### Problem description:
Scan the records below and report how many lines include the string "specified"; the number alone will do.
──────
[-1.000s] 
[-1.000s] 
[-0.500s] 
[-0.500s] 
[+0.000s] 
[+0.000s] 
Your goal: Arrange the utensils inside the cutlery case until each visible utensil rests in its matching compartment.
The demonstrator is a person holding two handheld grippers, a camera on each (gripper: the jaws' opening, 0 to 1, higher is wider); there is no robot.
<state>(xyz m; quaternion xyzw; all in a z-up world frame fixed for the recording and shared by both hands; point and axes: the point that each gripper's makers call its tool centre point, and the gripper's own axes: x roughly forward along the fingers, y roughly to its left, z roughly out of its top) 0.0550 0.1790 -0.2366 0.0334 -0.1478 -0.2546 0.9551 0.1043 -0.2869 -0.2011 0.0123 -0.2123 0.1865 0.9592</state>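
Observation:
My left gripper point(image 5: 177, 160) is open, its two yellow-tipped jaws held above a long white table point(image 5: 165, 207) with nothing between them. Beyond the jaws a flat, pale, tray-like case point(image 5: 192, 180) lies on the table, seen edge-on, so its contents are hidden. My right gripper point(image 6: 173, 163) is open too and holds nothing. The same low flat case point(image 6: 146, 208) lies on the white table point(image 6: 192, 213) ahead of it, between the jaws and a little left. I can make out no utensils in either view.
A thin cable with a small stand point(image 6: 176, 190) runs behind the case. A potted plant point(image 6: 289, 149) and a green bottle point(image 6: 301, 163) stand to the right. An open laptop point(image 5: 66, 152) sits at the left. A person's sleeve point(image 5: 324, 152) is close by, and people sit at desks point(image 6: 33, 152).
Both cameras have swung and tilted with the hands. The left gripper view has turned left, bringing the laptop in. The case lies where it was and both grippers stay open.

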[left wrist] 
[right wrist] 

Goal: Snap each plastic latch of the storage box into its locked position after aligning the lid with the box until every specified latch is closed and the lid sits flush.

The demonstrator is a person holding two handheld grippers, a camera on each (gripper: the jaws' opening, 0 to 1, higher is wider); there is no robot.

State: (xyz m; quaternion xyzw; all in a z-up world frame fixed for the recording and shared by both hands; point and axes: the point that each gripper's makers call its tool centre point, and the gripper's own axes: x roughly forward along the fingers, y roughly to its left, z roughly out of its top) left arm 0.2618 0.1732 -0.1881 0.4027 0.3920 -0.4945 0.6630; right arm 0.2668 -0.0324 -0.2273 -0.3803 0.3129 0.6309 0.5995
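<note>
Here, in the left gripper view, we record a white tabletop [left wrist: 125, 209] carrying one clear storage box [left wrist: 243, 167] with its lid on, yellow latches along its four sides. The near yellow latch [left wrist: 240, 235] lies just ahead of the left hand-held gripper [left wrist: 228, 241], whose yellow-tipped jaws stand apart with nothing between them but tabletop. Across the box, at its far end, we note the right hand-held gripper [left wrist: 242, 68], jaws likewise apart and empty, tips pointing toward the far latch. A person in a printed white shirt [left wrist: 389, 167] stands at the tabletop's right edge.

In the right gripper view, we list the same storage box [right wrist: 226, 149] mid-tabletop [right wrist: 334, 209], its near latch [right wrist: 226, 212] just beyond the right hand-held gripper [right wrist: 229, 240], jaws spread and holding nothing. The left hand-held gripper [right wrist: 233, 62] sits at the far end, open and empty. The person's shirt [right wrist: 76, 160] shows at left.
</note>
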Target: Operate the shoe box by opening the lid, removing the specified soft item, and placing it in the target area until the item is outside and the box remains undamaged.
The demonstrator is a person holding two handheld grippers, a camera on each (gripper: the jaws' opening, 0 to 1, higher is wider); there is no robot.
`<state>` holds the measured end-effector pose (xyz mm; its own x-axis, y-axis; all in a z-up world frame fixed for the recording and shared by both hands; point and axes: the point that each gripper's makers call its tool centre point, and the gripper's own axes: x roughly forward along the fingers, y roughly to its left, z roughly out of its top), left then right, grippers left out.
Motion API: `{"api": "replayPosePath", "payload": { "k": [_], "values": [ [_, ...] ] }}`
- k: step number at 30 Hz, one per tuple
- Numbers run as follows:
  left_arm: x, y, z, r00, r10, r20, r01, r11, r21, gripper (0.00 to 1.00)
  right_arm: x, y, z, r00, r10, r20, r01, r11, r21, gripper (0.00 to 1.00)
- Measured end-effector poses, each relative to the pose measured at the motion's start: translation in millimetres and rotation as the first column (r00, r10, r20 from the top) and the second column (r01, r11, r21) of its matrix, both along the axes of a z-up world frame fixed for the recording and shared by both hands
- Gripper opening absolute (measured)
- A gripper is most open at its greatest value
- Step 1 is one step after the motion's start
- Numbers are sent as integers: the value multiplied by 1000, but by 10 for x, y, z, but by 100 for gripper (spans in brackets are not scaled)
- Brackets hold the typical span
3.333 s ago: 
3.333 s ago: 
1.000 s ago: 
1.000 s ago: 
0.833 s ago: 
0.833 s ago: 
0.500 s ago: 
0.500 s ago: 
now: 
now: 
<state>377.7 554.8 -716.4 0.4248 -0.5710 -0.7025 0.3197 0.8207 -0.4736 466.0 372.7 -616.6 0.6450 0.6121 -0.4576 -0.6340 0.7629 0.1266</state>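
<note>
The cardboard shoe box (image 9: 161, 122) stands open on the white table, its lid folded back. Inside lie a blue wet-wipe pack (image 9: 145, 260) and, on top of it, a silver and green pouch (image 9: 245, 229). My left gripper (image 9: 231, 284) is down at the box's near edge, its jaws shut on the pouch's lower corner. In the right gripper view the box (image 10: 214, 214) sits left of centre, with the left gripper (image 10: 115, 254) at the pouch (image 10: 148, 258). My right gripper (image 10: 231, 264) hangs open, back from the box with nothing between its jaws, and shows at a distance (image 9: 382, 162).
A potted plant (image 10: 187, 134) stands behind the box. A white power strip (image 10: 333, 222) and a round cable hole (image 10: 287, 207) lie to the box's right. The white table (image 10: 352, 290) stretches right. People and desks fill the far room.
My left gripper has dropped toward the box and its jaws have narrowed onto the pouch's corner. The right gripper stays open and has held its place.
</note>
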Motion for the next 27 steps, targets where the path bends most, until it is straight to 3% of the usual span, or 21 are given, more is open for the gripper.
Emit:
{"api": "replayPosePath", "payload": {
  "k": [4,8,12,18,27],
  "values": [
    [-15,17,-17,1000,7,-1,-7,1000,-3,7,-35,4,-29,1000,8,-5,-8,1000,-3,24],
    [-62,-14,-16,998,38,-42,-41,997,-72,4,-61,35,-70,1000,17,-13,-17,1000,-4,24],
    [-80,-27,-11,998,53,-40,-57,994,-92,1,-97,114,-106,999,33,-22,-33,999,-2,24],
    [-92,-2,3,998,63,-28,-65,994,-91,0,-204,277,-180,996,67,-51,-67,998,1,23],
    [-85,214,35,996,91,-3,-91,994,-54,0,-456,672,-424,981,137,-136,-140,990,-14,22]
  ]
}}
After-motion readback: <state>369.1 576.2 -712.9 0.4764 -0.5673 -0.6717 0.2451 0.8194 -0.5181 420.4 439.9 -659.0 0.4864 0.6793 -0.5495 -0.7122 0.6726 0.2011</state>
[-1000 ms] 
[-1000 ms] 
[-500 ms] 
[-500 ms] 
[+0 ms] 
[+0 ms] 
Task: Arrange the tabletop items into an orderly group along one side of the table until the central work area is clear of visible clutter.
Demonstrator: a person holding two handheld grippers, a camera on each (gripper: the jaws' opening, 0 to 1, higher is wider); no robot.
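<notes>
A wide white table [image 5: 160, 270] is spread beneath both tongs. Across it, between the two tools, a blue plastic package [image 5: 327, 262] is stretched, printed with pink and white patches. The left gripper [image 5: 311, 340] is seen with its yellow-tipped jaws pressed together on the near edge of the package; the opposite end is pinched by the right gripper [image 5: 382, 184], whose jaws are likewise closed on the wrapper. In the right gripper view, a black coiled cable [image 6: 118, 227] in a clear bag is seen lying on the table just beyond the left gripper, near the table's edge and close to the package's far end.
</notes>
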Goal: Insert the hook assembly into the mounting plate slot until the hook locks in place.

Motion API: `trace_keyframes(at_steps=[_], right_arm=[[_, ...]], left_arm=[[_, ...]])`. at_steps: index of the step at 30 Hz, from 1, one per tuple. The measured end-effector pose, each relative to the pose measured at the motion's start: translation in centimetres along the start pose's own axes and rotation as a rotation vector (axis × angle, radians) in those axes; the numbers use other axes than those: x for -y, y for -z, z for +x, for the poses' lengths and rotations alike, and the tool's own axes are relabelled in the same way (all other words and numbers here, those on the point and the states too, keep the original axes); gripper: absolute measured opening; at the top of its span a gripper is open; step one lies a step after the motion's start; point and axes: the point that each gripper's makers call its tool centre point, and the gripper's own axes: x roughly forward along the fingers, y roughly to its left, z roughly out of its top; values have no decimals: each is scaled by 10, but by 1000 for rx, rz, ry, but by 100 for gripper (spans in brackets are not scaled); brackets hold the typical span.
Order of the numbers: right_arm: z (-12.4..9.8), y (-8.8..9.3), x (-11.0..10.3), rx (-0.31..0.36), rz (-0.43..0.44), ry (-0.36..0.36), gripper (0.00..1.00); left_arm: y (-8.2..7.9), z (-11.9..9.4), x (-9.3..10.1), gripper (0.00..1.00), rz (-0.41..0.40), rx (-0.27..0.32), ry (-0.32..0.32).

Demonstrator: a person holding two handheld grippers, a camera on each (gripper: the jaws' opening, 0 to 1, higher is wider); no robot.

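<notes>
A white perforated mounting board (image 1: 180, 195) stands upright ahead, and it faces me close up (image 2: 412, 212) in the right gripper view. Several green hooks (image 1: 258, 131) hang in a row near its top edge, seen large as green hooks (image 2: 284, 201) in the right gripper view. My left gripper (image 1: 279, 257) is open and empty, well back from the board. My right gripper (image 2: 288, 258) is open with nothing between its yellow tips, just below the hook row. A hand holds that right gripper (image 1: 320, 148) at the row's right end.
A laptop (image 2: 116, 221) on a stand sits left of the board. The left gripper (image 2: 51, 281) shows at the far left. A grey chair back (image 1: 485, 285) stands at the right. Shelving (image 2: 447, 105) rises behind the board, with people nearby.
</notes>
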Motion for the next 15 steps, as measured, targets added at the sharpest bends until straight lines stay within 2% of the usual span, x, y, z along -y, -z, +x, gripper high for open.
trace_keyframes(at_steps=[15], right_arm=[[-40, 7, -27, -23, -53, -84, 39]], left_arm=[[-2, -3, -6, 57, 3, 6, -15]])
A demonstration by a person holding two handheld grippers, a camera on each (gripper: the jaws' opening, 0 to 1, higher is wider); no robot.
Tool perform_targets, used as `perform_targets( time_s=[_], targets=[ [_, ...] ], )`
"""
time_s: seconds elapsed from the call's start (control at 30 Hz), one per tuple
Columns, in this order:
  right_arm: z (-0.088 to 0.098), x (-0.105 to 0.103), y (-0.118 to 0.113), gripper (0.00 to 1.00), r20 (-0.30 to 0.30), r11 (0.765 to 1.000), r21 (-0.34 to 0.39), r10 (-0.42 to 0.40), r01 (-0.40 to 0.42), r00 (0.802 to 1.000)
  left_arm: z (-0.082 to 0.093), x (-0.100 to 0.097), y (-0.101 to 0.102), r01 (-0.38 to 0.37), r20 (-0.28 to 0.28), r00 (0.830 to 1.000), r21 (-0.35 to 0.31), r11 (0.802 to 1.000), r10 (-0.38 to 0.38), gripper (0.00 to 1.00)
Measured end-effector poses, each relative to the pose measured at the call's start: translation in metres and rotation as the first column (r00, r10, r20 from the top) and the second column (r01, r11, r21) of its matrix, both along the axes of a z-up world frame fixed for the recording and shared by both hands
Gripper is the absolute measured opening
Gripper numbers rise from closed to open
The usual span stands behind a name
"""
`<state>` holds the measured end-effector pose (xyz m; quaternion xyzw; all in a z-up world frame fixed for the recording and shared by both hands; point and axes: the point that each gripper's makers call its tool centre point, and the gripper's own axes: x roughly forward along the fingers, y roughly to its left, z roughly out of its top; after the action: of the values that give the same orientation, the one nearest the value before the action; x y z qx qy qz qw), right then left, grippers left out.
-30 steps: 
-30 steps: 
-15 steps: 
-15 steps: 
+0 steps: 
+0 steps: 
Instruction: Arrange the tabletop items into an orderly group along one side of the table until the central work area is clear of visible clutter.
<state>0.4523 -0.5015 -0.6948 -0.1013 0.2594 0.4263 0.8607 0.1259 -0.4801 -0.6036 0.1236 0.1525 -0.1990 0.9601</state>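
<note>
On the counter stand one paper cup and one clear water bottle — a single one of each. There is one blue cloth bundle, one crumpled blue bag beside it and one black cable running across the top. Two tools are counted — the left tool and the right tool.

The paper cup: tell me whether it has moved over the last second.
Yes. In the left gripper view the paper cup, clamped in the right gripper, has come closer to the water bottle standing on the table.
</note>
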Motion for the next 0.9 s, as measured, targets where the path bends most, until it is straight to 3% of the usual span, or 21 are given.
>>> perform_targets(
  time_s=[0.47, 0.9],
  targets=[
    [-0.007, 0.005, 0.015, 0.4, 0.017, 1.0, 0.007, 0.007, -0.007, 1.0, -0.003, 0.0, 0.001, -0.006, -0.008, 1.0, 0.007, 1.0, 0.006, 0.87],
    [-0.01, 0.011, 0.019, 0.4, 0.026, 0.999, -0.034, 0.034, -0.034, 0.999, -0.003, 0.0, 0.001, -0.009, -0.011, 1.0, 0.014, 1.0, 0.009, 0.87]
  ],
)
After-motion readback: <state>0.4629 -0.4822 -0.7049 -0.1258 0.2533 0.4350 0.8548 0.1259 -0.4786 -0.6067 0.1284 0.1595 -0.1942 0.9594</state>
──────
### Your solution:
2